Given limited numbers, additional Tritons would need to be purchased if Southern Ocean fisheries surveillance developed into a major role. Pearce’s facilities would also need further upgrading.
In terms of building multilateral cooperation across Indian Ocean states, the Indian Ocean Naval Symposium offers a possible model. Some 32 countries attend a seminar-style meeting every two years that involves the respective naval chiefs.
A comparable air symposium could be undertaken, perhaps initially focussing on areas of common interest such as flying safety, training, logistics and search and rescue, before later considering more difficult areas such as maritime surveillance information sharing.
In a more practical vein, many Indian Ocean air forces are quite small and have considerable trouble maintaining an indigenous aircrew training capability. From a financial perspective, it would be sensible to pool resources and undertake training at a single large facility.
Australia already has such a suitable training capability at RAAF Base Pearce, that, with expansion, could provide pilot training for many of the smaller Indian Ocean air forces. Indeed, Singapore already uses Pearce for its pilot training, having done so since 1993. While being cost-effective, such pooled training would also help build relationships between Indian Ocean countries.
The Indian Ocean balance of power is changing and with it the importance of airpower.

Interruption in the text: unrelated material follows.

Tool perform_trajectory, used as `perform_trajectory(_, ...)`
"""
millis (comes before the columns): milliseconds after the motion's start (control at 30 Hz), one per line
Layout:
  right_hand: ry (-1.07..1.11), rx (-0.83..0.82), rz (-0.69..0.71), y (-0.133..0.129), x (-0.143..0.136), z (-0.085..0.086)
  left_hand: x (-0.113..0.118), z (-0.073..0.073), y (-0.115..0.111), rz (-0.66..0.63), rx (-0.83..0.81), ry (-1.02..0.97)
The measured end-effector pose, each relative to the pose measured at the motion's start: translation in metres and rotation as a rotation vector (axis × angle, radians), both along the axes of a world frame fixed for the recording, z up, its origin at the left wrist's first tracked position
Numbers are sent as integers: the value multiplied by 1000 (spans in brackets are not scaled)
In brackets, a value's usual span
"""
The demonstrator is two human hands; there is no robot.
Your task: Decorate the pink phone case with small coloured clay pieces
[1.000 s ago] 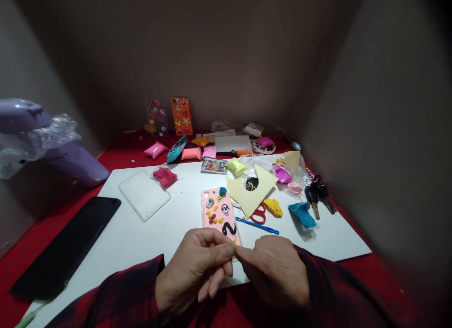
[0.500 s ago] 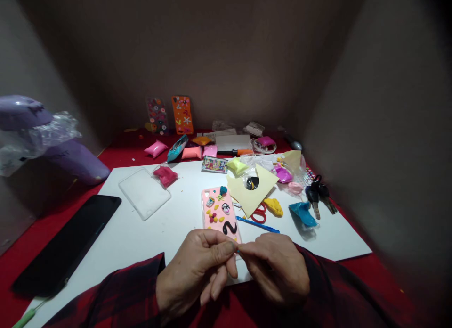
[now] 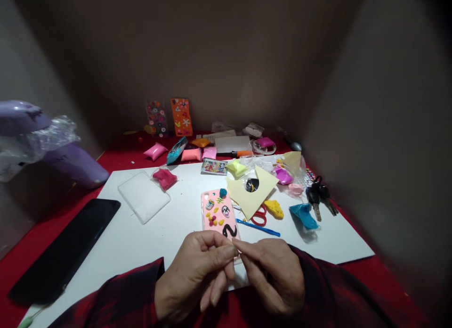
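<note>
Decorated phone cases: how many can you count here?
3: a pink case on the white board, partly covered by the left hand; an orange case standing at the back; a clear case left of it. Others may be hidden.

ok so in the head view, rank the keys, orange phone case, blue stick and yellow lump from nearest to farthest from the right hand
1. Blue stick: just beyond the right hand.
2. Yellow lump: straight past the stick.
3. Keys: farther right, near the edge of the white board.
4. Orange phone case: at the back, left of centre.
</note>
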State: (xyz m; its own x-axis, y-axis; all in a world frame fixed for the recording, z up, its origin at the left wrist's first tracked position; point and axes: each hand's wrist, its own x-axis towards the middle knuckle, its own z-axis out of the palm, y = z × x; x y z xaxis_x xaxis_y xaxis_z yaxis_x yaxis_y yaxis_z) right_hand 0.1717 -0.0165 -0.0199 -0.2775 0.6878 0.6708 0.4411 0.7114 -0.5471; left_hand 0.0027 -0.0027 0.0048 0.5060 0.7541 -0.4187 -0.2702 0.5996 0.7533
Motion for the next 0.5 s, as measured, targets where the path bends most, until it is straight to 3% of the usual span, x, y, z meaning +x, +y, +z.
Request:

Air forces across the region are steadily evolving, becoming larger, more capable, and more consequential.
This has significant implications for Australia, the country with the longest coastline in the Indian Ocean.
Australian defence strategists and air power thinkers need to take note.
Dr Peter Layton is a Visiting Fellow at the Griffith Asia Institute, Griffith University, a Senior Correspondent with WA DEFENCE REVIEW, and the author of the book Grand Strategy.
This article was originally commissioned for, and published in, the WA Defence Review 2019 Annual Publication.
This is part three of a series and published by Central Blue on March 22, 2020.